Catatan Refleksi
Saat bercerita dengan Daniel, saya ingat pesan Yesus kepada para murid-Nya, “Kamulah yang harus memberi mereka makan.” Saat ini para pemimpin agama-agama cenderung membangun gedung-gedung mewah dan melupakan penderitaan umatnya. Bangunan gedung menjadi prioritas, ketimbang manusia yang menderita. Pemimpin agama-agama belum peka terhadap penderitaan manusia.
Saya selalu berpikir sederhana saja. Kalau kita bisa bangun gedung-gedung mewah, mengapa kita tidak bisa menolong sesama umat manusia yang menderita. Mengapa banyak derma kita gunakan untuk membangun gedung ketimbang membantu mahasiswa-mahasiswa yang tidak memiliki uang semester? Banyak orang harus rela menjual tubuhnya untuk bisa makan dan minum dan untuk bisa sekolah. Kita tidak menolong mereka. Kita justru memberikan stigma buruk dan menghakimi mereka.
Sudah empat hari ini, kita belajar tentang mengelola keberagaman dan perbedaan. Intinya, kita saling mengenal, saling memahami dan saling membantu satu sama lain. Kita berjuang memulai suatu cara pikir dan cara hidup yang baru. Kita mau hidup dalam konteks dan realitas hidup kita.
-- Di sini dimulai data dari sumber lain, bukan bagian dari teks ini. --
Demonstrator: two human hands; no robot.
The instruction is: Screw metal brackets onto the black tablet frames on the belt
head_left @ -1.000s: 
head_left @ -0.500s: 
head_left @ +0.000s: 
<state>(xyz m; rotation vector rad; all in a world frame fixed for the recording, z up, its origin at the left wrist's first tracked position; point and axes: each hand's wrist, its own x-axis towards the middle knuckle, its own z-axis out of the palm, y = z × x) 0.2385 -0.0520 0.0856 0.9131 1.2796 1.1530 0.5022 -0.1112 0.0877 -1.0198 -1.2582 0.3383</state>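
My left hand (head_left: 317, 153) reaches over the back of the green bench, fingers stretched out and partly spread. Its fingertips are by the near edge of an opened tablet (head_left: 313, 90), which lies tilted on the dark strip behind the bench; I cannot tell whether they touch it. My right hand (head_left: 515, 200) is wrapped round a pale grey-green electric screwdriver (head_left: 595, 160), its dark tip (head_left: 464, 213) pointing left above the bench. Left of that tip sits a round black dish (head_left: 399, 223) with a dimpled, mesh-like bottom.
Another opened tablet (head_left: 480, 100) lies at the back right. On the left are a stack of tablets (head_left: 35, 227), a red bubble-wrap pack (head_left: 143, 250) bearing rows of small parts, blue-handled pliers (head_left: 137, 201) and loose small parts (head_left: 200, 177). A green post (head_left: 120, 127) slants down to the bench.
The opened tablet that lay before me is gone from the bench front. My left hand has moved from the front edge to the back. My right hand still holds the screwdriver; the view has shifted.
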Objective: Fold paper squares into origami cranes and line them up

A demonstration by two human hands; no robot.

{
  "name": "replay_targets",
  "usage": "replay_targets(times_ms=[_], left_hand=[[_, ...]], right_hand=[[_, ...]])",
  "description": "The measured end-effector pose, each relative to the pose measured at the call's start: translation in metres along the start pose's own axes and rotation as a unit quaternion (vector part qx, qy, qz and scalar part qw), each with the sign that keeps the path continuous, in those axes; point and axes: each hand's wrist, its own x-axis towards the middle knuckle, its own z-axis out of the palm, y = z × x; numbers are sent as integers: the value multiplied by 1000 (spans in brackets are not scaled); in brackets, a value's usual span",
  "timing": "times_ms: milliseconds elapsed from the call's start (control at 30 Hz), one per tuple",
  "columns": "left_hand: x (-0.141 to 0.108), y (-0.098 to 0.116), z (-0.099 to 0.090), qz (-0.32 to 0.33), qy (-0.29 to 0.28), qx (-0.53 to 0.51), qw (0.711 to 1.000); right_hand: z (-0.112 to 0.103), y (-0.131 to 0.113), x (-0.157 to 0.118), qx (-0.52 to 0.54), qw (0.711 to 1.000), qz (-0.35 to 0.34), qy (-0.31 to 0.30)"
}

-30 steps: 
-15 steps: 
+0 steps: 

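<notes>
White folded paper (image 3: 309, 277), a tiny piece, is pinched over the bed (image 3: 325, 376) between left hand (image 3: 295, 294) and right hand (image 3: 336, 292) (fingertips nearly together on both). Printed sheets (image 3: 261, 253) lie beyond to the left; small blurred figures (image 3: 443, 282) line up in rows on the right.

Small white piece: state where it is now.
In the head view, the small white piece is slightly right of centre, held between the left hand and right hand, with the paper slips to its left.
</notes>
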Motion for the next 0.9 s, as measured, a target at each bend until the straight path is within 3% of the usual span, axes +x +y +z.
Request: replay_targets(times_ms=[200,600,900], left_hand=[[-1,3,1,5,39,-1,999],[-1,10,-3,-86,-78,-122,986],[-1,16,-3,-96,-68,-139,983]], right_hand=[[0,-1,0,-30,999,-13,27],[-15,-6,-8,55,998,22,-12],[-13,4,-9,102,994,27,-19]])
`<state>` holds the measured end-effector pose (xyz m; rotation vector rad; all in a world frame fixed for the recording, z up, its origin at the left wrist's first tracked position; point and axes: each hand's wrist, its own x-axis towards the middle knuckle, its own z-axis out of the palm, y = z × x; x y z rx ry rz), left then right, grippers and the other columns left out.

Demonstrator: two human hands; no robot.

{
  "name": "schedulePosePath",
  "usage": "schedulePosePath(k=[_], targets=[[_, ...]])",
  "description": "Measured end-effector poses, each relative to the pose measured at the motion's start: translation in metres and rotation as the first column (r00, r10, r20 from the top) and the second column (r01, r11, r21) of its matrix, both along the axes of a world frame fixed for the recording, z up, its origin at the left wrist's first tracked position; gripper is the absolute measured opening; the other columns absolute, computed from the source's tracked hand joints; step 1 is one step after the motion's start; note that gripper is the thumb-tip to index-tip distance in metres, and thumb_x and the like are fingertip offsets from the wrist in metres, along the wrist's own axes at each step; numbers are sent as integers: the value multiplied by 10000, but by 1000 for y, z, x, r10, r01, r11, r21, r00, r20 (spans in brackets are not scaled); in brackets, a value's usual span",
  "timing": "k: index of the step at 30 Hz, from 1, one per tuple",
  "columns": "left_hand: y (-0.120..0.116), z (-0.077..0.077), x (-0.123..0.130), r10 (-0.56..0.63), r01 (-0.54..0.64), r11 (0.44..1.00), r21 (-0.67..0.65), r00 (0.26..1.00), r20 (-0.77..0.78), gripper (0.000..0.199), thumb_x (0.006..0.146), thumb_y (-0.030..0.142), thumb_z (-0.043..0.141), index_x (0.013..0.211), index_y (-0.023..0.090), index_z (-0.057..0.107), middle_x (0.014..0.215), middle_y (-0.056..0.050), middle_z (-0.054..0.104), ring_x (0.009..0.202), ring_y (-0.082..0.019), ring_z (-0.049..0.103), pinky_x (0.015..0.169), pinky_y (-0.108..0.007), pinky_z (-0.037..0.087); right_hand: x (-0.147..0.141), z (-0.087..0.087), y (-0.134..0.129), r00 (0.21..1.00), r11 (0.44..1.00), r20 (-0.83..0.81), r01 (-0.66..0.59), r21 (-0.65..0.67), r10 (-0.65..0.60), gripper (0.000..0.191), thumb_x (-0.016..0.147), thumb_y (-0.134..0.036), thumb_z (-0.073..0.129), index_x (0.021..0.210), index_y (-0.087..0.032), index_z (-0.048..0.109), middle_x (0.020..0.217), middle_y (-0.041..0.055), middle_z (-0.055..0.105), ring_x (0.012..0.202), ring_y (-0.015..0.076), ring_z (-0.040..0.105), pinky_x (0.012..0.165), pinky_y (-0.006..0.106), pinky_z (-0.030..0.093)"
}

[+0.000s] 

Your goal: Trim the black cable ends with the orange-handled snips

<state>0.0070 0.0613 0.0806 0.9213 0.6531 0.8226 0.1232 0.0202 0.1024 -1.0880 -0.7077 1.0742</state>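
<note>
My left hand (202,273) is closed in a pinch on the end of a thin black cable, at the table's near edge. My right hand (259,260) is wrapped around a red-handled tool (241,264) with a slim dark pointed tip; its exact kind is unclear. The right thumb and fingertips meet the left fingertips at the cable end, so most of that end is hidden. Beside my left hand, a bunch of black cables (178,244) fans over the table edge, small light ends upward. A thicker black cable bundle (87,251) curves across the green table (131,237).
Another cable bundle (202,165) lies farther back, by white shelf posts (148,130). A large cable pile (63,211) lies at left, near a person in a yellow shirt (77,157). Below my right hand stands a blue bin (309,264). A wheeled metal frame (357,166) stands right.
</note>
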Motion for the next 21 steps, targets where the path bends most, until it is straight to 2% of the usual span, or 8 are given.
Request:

Bahwa masyarakat di sekitar kita adalah ruang bagi kita untuk melakukan perbuatan-perbuatan baik, sekecil apa pun itu.
Realitas sosial, kemiskinan, ketidakadilan, penindasan dan pemerkosaan terhadap harkat dan martabat manusia harus sudah semestinya menggugah hati kita untuk melakukan perubahan. Kita tidak bisa tinggal diam dan mengatakan bahwa itu bukan urusan kita. Kemiskinan dan ketidakadilan harus dilawan.
Sebagai calon pemimpin umat, kita sedang disiapkan untuk menjadi pemimpin yang memiliki jiwa melayani. Kita dipanggil dan diutus untuk melayani. Apa pun agama dan budaya kita, pelayanan mutlak dilakukan, tanpa kecuali. Kalau kita menjadi pemimpin saja tidak cukup. Kita harus melayani umat manusia, tanpa memandang siapa dia.
Acapkali, kita tinggal di tempat-tempat mewah dan melupakan umat. Kita mengatakan bahwa mereka adalah umat kita, tetapi saat mereka mengalami penderitaan, kita menutup diri terhadap penderitaan mereka. Saat umat mengalami penderitaan dan datang, kita justru menolak mereka. Kalau kita sudah menolak mereka, ke manakah mereka mengadukan penderitaan mereka? Mereka mau berharap kepada siapa?
Perjumpaan kita ini merupakan rahmat, anugerah sang Pencipta. Kita belajar melatih kepekaan hati nurani kita. Kita belajar mengasah kemampuan untuk peka terhadap penderitaan sesama. Dalam hidup kita, bukan soal kita tidak memiliki sesuatu untuk menolong sesama, tetapi kita tidak menyediakan ruang dan waktu dalam hati kita untuk menolong sesama. Kita punya hati membeku dan tidak peka terhadap penderitaan sesama. Kita tidak mau sibuk menolong sesama. Kita mau cari aman untuk diri kita sendiri.
Kita harus berubah. Perjumpaan ini mengingatkan kita pertama-tama tentang martabat kita sebagai manusia yang berakal budi dan berhati nurani. Saya suka pada refleksi Emanuel Levinas. Dia bilang, “Saya merupakan sesama yang lain.” Sesama itu bukan orang lain, tetapi merupakan representasi dari hidup saya sendiri. Kalau kita menerima sesama sebagai bagian dari hidup kita, maka sudah semestinya kita berlaku adil terhadap sesama. Kita tidak bisa membiarkan mereka menderita. Bagaimana mungkin kita mengatakan bahwa kita makhluk sosial, tetapi kita membiarkan sesama menderita. Kita harus menolong sesama.
Kita berbeda. Kita memiliki perbedaan adat, budaya, agama, refleksi, pemikiran dan lain sebagainya. Apa pun perbedaan, kita tetap manusia. Kita adalah makhluk individu, tetapi juga makhluk sosial. Kita tidak bisa terlepas dari sesama. Coba kita bayangkan, kita hidup sendiri di satu ruang kosong. Apa arti hidup kita? Kita seperti ruang itu, hampa. Kita kosong di ruang kosong, tanpa makna.